这笑容太耀眼,太有感染力,像一道温暖的阳光,猝不及防地穿透了徐漾卿心口那层厚重的冰壳。一种强烈的、想要留住这一刻的冲动,毫无预兆地攫住了她。
几乎是本能地,徐漾卿迅速从随身背着的帆布包里,掏出了那台有些老旧的相机——那是她父亲在她初中毕业时送的礼物,陪伴她记录了许多重要的、或孤独的瞬间。她几乎没有瞄准,只是凭着感觉,飞快地按下了快门。
“咔嚓。”
清脆的快门声响起,定格了云珏韩在夕阳下笑得毫无形象、眉眼弯弯、活力四射的瞬间。
云珏韩被快门声惊得止住了笑,疑惑地看向徐漾卿手里的相机。
徐漾卿放下相机,低头看着小小的取景框里那个被金色阳光包裹的、笑容灿烂的身影,眼底的温柔几乎要溢出来。她抬起头,对着还在发愣的云珏韩晃了晃相机,嘴角扬起一个清晰而温暖的弧度,带着点小得意和不容置疑的宣告:
“小祖宗,你多年后一定会感谢我带相机之情的,”她的声音带着笑,清泠中透着暖意,“为你的高中留下多少青春岁月。”
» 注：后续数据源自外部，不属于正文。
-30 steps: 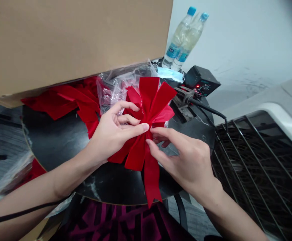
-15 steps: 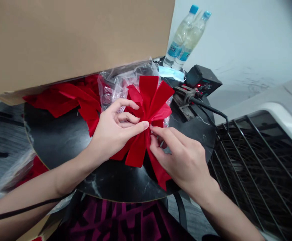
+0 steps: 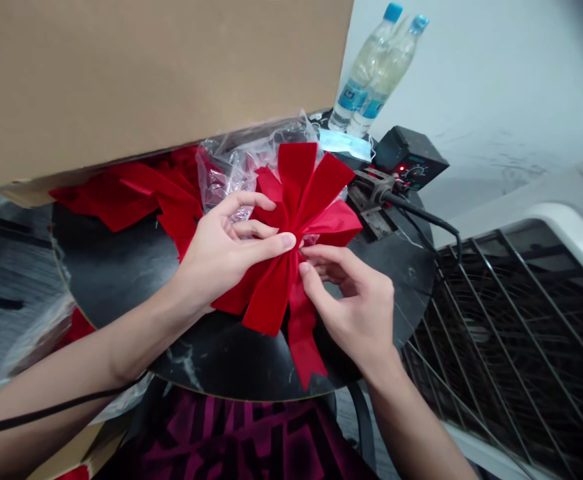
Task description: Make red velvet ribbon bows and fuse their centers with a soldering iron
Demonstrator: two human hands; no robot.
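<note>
the left hand (image 3: 226, 243) holds the red bow (image 3: 297, 212), its thumb pressed flat on the gathered middle and its other fingers curled loosely over the loops on the left. the right hand (image 3: 351, 290) is just beside that middle on the right, thumb and forefinger a narrow gap apart at the bow; whether they pinch anything cannot be told. the bow is over the near middle part of the round black desk (image 3: 116, 280), its loops fanned out and a ribbon tail (image 3: 304, 340) with a notched end hanging toward the person.

behind the bow lies a crumpled clear plastic bag (image 3: 224, 177), and to the left a heap of red fabric (image 3: 146, 190) reaches up to a large cardboard box (image 3: 156, 80). to the right of the bow are a metal stand (image 3: 379, 223) with a black-handled tool (image 3: 406, 207) and a black control box (image 3: 414, 157) with a dial and a lit red light. beyond them lie a pale blue face mask (image 3: 346, 143) and two blue-capped bottles (image 3: 366, 67). on the far right is a white-framed wire grille (image 3: 501, 333).
</note>
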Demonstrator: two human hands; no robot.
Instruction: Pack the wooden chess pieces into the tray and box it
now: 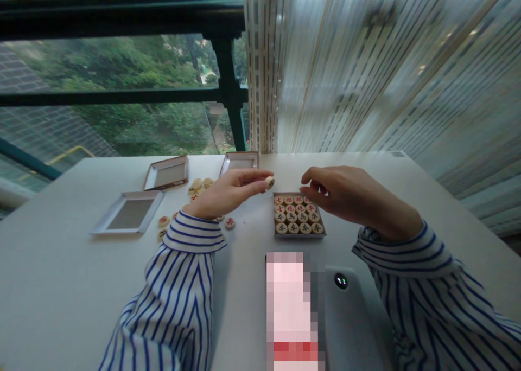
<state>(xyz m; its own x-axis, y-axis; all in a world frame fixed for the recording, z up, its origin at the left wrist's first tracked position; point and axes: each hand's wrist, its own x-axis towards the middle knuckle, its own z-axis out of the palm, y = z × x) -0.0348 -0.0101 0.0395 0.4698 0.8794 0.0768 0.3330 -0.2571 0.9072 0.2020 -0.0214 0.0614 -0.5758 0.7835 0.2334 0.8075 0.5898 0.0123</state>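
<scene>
White table [61, 284]; piece [270, 183] between left fingers [256, 187]

A: Where does our light come from?
B: We see soft daylight through the window [154, 124] at far left and the curtain [325, 89] at right, with the table [61, 262] fairly dim.
A: Any shadows?
B: We find a faint one beside the left sleeve [179, 306].
A: And sharpness?
B: We can read the boxed pieces [293, 228], but the curtain stretches and smears rightward, and coarse pixels [288, 300] hide a near patch.
</scene>
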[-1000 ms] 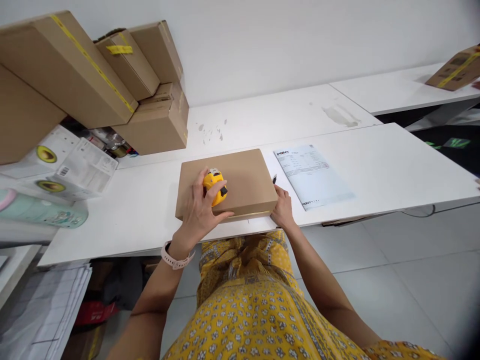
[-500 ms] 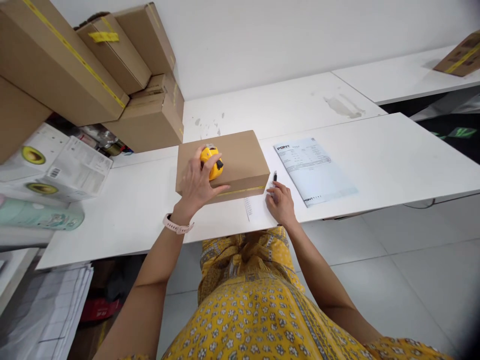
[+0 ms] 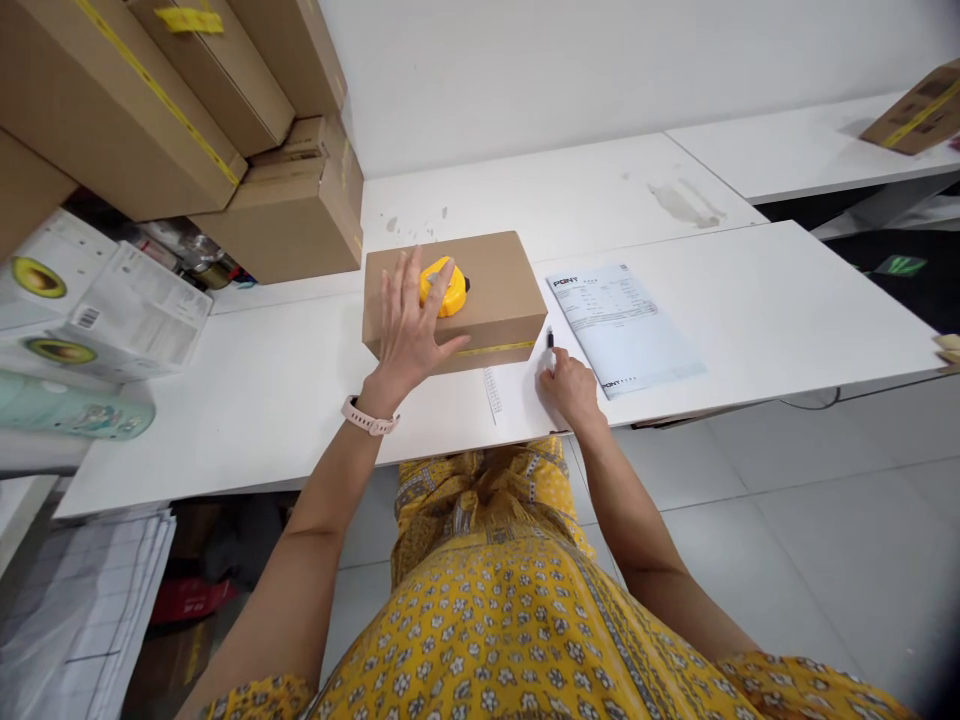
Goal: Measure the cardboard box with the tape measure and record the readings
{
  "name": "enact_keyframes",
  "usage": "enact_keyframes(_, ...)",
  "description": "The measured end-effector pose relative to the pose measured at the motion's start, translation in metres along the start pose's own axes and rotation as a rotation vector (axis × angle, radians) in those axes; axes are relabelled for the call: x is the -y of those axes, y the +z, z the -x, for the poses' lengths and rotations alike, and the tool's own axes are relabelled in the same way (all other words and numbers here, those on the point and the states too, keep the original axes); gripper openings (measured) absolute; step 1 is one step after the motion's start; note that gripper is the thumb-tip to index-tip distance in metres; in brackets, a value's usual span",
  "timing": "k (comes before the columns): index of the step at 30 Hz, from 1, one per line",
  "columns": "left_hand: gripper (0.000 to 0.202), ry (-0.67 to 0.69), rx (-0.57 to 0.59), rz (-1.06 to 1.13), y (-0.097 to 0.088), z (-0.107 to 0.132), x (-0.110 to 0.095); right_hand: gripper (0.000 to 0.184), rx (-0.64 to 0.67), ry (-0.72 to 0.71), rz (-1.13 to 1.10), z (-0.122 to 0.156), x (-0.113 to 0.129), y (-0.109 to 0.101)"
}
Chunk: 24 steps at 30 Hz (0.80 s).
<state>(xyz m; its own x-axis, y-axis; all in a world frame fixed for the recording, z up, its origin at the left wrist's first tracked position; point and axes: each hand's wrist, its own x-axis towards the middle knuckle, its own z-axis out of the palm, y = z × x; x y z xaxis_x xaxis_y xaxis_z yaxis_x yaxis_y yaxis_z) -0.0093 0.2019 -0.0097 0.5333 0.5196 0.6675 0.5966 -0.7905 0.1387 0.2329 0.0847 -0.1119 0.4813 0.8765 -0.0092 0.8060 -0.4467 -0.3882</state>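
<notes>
A closed cardboard box (image 3: 487, 270) with a strip of yellow tape along its front lies on the white table. On its top is a yellow tape measure (image 3: 452, 290). My left hand (image 3: 411, 325) is spread on the box, the index finger against the tape measure and the thumb over the front edge. My right hand (image 3: 574, 388) is curled with its fingers at the near end of a black pen (image 3: 550, 339). Part of the pen is hidden by the fingers. Under that hand lies a spiral notebook (image 3: 510, 400), partly covered by hand and box.
Right of the notebook is a printed document in a clear sleeve (image 3: 634, 335). Stacked cartons (image 3: 285, 215), white avocado-print boxes (image 3: 135, 310) and a mint green bottle (image 3: 75, 405) stand at the left. Another taped carton (image 3: 915, 110) sits far right.
My left hand has loosened from the tape measure, its fingers now spread beside it, and the tape measure has turned. My right hand's fingers have curled closer to the pen.
</notes>
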Motion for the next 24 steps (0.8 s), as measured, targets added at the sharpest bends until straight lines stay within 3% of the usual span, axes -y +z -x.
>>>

云珏韩看着她脸上那抹真实又温暖的笑容,听着她带着调侃却充满珍视的话语,心头猛地一热。天台上的阴霾似乎在这一刻被彻底驱散。她几步蹦到徐漾卿身边,像只终于等到主人召唤的小狗,亲昵地挽住了她的胳膊,把脸凑到相机前,笑嘻嘻地说:
“当然啦,我的漾卿宝贝!”她喊得理直气壮,仿佛之前的疏离从未存在。然后,她的语气带上了一点感慨和更深的笑意,眼睛亮晶晶地看着徐漾卿,“其次我觉得最该感谢赵杉,”她故意顿了顿,看着徐漾卿微微挑起的眉梢,才慢悠悠地补充道,“不然我们怎么能相遇呢。”
夕阳的余晖将两人的身影拉得很长,紧紧依偎在一起,投在铺满金黄落叶的小路上。风泽村那场烟花下关于“明年”的邀约,似乎又在这个夕阳熔金的傍晚,在“干翻路”的玩笑和相机的快门声中,透出了一丝微弱却顽强的光。